Thousands of musicians played secret concerts in living rooms across 200 cities during Amnesty’s recent ‘Give a home’ event, billed as a global act of welcome for refugees. One of them, Ciaran McMeeken, was so inspired he penned a track with the same name hours before performing it in New Zealand.
He is releasing it on 6 October 2017 and donating all proceeds to Amnesty’s work: “I wrote this song from the perspective of a child losing their parents in a war torn country,” Ciaran said. “It really weighed heavy on me how fortunate and privileged we are here in NZ and also the importance of the fact that if we are able to help and give, even in just a small way, then we must. I truly hope this song can be of some solace or comfort for people out there”.
“Ciaran has written a really beautiful song,” said Meg de Ronde, Campaigns Director, for Amnesty International in New Zealand. “To offer it up in this way speaks volumes to his compassion and Amnesty International is really pleased to see him champion refugee rights. On behalf of all people around the world working to welcome refugees, thank you for your stand.”
The singer was part of a star-studded line-up including Ed Sheeran, Emeli Sandé and Hot Chip. They were joined by refugee bands from around the world, including the Orchestra of Syrian Musicians performing in London, and Canadian-Somali pop duo Faarrow playing in Los Angeles.
The concerts, run in partnership with Sofar Sounds, spanned over 24 hours and 60 countries on 20 September 2017. The shows supported Amnesty International’s I Welcome refugee campaign, which urges people to pressurize their governments – particularly the richest – to welcome more refugees.
Refugees welcome in New Zealand
New Zealand, the first country to kick off the global event, first began welcoming refugees in the 1930s.
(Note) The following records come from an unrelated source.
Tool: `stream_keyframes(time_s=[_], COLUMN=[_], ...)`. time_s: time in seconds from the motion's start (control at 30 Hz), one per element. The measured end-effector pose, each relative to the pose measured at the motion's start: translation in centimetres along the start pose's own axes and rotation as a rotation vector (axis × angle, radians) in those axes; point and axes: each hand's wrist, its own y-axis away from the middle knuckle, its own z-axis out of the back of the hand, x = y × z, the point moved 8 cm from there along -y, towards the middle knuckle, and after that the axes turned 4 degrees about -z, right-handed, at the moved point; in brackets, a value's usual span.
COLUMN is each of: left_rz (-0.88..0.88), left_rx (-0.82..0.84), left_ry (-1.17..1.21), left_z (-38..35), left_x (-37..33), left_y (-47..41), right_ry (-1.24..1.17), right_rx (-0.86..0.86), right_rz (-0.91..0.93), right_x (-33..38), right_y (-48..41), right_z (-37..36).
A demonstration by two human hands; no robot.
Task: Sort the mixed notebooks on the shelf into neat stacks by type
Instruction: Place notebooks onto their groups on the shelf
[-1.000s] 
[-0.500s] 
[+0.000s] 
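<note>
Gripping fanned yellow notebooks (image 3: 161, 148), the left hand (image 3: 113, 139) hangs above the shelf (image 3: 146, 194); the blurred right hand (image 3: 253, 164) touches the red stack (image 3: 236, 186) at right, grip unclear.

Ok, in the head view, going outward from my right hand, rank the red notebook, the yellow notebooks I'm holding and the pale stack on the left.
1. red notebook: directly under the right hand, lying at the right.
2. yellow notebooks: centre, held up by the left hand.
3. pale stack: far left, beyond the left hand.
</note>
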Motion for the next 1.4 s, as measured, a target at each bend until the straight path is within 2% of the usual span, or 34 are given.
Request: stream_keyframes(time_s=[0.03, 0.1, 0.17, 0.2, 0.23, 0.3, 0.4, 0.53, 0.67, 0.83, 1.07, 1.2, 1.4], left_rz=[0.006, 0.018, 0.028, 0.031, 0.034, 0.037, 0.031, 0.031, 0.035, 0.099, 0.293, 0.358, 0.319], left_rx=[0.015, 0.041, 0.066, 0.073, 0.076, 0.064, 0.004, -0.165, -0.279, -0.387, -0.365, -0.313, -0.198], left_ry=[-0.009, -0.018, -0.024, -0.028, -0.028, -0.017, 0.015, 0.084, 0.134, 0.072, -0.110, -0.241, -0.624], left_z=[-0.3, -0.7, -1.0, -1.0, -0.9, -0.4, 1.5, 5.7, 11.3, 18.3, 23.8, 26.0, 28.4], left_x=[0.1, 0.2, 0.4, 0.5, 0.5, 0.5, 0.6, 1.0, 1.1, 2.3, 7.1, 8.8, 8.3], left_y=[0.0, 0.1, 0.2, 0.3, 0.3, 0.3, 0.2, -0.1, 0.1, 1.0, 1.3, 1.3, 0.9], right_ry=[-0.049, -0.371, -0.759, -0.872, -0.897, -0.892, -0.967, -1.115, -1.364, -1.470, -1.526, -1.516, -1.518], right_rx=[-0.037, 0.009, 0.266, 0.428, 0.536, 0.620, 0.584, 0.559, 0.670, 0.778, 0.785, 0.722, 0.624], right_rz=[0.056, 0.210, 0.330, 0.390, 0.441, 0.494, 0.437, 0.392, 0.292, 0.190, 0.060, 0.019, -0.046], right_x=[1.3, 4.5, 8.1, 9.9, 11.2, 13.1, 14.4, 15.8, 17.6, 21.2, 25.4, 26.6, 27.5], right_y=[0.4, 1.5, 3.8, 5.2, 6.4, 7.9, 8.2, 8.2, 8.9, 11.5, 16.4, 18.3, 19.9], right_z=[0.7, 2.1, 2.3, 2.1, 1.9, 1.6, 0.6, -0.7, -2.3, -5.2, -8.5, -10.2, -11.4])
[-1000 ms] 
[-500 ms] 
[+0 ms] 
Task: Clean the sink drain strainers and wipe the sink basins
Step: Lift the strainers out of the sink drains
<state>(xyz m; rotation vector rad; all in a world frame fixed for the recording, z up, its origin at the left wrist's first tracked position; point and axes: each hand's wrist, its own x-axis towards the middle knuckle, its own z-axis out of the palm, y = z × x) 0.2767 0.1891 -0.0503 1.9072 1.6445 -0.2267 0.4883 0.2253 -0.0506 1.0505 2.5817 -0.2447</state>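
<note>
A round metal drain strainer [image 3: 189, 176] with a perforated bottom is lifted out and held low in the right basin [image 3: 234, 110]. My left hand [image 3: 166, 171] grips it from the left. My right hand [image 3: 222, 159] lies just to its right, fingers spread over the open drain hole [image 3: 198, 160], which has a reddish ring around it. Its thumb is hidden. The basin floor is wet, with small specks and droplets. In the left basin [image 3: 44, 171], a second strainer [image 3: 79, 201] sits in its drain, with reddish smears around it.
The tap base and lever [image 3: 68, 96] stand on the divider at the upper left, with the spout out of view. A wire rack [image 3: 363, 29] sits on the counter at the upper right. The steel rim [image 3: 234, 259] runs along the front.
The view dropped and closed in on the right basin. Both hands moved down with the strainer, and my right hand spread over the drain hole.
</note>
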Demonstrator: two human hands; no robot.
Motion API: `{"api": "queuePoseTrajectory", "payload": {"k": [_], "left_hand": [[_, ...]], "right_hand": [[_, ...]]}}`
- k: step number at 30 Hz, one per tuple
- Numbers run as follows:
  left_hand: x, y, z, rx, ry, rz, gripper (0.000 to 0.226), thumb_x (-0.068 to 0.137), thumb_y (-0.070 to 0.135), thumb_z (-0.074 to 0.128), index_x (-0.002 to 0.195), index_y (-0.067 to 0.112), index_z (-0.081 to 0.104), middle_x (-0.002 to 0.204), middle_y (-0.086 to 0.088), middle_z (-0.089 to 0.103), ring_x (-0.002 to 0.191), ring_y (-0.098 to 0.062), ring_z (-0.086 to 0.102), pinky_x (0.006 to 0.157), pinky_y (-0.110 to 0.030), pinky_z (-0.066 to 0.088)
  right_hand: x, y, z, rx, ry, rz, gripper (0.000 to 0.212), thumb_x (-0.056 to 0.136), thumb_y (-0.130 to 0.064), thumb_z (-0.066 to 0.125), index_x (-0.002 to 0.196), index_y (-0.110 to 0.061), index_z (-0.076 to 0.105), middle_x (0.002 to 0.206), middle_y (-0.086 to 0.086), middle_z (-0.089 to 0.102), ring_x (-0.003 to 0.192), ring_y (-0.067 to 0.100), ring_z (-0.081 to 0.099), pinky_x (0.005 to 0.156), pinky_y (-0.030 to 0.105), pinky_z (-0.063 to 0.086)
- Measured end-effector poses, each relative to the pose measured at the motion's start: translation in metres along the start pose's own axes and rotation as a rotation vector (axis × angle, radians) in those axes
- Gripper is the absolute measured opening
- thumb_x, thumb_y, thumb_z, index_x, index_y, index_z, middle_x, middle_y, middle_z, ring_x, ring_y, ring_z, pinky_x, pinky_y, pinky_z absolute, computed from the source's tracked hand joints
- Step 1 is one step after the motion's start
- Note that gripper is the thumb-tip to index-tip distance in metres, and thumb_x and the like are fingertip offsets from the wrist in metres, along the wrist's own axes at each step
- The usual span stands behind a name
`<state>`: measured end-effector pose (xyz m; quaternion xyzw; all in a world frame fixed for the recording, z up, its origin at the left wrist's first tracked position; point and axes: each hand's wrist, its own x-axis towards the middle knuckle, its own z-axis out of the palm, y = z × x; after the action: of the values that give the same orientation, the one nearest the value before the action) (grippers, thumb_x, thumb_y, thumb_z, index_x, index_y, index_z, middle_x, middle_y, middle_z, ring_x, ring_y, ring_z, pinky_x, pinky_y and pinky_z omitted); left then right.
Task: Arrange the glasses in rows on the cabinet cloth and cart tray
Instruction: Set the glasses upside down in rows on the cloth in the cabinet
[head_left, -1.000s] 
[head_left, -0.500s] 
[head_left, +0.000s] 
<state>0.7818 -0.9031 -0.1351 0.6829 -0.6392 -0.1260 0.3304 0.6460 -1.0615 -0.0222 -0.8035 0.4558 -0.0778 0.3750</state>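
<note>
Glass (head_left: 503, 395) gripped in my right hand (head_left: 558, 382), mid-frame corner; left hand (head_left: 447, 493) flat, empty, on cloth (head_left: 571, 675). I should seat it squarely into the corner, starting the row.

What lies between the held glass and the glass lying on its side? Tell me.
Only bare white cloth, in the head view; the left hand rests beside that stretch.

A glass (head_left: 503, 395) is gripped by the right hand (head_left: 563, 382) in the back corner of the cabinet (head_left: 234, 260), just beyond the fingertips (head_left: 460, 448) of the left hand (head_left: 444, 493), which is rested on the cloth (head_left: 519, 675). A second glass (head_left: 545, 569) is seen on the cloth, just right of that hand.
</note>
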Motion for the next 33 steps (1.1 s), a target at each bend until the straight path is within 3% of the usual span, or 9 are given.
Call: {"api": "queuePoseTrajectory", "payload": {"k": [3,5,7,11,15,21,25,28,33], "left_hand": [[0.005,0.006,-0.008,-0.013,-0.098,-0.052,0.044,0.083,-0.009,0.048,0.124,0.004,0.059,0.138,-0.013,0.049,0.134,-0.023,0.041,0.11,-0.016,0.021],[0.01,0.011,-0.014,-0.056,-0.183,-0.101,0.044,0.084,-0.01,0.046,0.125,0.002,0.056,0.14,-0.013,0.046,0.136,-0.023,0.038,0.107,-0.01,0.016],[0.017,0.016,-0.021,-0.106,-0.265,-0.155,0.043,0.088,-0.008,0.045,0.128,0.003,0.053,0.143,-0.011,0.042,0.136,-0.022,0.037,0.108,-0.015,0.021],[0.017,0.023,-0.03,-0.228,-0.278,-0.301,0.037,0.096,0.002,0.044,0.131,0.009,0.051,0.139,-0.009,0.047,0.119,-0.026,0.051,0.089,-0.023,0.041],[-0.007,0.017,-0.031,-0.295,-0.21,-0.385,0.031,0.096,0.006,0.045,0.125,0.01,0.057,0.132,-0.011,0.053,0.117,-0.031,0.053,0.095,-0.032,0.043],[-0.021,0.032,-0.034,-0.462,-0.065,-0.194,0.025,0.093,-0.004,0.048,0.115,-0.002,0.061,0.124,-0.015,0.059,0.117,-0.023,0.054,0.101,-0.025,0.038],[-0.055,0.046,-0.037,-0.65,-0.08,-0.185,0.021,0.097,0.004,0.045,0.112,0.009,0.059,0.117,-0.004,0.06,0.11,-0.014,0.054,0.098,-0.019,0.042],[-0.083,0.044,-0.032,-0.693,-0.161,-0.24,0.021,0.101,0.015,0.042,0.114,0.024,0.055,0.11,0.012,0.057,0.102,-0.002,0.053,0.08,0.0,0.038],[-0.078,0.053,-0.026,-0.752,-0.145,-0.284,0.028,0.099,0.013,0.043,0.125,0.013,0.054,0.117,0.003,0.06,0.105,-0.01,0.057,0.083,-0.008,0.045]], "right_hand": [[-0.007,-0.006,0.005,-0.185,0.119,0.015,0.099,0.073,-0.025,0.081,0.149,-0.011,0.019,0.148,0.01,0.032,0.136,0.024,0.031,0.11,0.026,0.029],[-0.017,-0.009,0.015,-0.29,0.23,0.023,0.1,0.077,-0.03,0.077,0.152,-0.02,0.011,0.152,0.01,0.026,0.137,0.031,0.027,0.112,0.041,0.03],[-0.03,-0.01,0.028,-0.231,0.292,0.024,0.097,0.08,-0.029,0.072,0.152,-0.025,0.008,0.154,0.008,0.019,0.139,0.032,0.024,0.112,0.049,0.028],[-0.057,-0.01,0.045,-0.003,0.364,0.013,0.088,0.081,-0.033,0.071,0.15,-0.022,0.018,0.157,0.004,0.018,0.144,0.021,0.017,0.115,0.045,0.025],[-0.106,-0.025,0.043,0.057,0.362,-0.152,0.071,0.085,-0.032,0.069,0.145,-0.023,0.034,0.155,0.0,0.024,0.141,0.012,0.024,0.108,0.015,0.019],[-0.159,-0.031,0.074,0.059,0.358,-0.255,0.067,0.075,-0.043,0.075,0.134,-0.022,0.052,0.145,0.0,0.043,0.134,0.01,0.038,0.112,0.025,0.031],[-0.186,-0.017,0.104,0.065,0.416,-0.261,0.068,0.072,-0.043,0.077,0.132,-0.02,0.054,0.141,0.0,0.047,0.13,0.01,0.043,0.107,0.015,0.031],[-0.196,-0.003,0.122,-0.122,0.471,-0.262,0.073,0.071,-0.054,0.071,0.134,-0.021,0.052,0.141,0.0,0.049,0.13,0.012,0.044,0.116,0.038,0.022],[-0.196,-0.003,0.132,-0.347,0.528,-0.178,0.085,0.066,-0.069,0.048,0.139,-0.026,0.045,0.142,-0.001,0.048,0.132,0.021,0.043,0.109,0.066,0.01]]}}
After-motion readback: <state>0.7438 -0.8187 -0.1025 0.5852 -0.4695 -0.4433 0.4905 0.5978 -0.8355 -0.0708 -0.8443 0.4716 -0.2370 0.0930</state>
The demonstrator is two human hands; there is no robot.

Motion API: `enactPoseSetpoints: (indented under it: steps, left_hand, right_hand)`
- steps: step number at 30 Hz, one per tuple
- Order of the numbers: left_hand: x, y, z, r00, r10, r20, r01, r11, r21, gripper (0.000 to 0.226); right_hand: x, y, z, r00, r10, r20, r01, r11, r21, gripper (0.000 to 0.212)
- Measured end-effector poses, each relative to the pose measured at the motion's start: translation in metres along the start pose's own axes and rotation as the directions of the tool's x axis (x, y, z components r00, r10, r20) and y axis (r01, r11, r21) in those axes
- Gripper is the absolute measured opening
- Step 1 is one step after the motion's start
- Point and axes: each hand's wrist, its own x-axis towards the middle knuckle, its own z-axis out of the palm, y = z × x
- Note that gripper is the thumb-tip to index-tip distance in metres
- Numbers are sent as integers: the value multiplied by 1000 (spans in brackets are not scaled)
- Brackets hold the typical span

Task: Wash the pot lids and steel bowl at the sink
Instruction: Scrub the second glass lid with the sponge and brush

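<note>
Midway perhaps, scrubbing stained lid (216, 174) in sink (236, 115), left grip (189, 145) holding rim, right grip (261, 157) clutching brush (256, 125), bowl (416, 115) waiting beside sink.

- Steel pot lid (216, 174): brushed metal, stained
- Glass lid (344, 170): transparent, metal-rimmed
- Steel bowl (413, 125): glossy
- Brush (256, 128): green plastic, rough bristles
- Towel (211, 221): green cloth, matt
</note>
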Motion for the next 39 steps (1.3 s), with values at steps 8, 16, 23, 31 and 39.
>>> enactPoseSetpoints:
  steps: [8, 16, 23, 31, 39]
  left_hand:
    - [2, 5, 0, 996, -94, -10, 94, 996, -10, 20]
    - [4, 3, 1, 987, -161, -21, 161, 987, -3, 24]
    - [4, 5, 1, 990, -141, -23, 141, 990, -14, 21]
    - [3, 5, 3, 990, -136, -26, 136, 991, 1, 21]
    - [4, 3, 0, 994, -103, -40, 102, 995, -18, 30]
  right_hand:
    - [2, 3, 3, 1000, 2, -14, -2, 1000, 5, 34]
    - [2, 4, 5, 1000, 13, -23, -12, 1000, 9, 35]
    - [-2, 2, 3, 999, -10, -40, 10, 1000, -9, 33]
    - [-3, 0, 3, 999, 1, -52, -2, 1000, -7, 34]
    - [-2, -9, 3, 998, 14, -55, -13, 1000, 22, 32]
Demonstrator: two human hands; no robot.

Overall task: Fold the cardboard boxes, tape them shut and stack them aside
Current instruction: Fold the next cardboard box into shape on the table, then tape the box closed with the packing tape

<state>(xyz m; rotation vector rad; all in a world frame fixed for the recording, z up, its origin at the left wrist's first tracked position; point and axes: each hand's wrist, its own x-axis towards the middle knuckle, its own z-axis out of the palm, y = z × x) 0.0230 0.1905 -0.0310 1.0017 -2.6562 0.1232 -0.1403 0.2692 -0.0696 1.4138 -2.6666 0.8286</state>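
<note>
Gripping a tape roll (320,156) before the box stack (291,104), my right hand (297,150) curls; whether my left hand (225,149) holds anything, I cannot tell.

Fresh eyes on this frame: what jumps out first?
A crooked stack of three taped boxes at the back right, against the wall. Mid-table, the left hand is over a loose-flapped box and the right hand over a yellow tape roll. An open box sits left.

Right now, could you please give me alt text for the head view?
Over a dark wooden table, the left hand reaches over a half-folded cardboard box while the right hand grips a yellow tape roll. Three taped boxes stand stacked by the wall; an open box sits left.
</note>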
These days New Zealanders generally seem open to offering sanctuary to people fleeing war.
Amnesty recently campaigned alongside other organisations for Prime Minister Bill English’s government to double the number of refugees being accepted into the country every year to 1,000, which was achieved in 2016.
People like Ciaran welcoming refugees and taking action to offer support will make a real difference for people who have lost everything and are trying to rebuild their lives.Meg de Ronde, Amnesty International New Zealand
We’ve also repeatedly called on Australia to end the brutal detention of refugees and asylum-seekers on two Pacific islands, Nauru and Manus. We are now involved in getting community sponsorship off the ground, with a pilot scheme set to launch in 2017.
Sponsorship is one of the ways local people and communities can welcome refugees in their own right, even when their governments won’t.
“People like Ciaran welcoming refugees and taking action to offer support will make a real difference for people who have lost everything and are trying to rebuild their lives,” said Meg de Ronde. The global Give a Home event was a celebration of what people can do and are doing to support refugees. “Where governments are building walls, deploying warships and closing doors, we are singing a different song: We welcome refugees,” said Salil Shetty, Amnesty’s Secretary General.